Ada-SISE: Adaptive Semantic Input Sampling for Efficient Explanation of Convolutional Neural Networks
Mahesh Sudhakar, Sam Sattarzadeh, Konstantinos N. Plataniotis,, Jongseong Jang, Yeonjeong Jeong, Hyunwoo Kim

TL;DR
Ada-SISE introduces an adaptive sampling method that combines perturbation and backpropagation techniques to efficiently interpret CNN decisions, reducing computation time while maintaining explanation quality.
Contribution
It proposes a hybrid, adaptive feature sampling approach for CNN interpretability that improves efficiency without sacrificing explanation accuracy.
Findings
Reduces explanation computation time by up to 30%.
Maintains high interpretability quality with fewer features.

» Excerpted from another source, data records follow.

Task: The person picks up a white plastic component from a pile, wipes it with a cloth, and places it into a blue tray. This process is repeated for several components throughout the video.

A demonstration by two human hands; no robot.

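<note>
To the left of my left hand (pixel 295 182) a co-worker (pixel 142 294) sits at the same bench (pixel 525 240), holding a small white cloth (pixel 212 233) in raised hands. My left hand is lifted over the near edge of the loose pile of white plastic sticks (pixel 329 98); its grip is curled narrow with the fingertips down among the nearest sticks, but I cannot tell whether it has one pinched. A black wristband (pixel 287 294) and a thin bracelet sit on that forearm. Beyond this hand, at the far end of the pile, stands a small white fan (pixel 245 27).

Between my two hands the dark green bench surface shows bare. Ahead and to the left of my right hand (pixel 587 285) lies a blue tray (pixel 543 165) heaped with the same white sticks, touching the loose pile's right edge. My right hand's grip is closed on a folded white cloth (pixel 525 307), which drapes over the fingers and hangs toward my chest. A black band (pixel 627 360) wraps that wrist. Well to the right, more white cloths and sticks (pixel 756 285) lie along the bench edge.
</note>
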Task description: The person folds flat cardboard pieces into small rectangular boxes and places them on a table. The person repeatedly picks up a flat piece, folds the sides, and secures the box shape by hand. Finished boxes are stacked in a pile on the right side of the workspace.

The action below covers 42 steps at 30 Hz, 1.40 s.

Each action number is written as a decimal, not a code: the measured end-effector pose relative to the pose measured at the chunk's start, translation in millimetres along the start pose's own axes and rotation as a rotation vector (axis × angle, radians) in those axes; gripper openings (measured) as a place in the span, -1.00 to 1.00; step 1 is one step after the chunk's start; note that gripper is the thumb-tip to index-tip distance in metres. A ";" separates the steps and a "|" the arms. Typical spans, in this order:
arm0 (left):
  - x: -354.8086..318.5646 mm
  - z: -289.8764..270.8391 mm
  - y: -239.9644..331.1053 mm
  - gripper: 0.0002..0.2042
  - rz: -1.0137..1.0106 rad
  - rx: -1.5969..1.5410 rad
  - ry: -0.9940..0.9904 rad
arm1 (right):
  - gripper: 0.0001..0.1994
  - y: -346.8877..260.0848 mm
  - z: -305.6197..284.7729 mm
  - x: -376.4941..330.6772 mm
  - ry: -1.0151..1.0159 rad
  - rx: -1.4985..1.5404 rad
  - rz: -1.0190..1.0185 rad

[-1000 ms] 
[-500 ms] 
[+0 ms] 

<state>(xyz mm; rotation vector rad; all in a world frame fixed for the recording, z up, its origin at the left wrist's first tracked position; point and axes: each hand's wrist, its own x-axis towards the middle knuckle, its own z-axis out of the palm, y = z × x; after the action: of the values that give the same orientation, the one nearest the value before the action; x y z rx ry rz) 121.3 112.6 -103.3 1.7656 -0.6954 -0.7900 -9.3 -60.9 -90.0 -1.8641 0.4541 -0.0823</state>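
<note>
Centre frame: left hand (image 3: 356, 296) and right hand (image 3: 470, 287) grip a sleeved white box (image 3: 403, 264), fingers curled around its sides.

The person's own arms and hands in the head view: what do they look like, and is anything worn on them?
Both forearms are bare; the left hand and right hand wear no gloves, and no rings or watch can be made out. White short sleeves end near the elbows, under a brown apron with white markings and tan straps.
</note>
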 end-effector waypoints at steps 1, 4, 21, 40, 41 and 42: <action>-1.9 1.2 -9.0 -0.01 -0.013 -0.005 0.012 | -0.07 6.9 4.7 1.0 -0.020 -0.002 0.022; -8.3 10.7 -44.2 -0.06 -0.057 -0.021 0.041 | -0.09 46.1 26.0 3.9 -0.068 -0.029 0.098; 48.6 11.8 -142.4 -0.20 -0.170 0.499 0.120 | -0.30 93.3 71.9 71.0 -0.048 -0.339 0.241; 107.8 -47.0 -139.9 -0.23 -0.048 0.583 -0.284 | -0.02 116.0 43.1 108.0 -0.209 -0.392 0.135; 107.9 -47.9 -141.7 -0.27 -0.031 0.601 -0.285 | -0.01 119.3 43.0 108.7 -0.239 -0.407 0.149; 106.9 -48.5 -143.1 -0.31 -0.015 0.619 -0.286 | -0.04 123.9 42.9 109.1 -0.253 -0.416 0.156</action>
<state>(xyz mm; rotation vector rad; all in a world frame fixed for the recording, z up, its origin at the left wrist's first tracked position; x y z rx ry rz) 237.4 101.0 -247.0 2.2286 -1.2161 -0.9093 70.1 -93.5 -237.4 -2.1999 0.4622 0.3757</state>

Combines perturbation-based and backpropagation methods effectively.
Abstract
Explainable AI (XAI) is an active research area to interpret a neural network's decision by ensuring transparency and trust in the task-specified learned models. Recently, perturbation-based model analysis has shown better interpretation, but backpropagation techniques are still prevailing because of their computational efficiency. In this work, we combine both approaches as a hybrid visual explanation algorithm and propose an efficient interpretation method for convolutional neural networks. Our method adaptively selects the most critical features that mainly contribute towards a prediction to probe the model by finding the activated features. Experimental results show that the proposed method can reduce the execution time up to 30% while enhancing competitive interpretability without compromising the quality of explanation generated.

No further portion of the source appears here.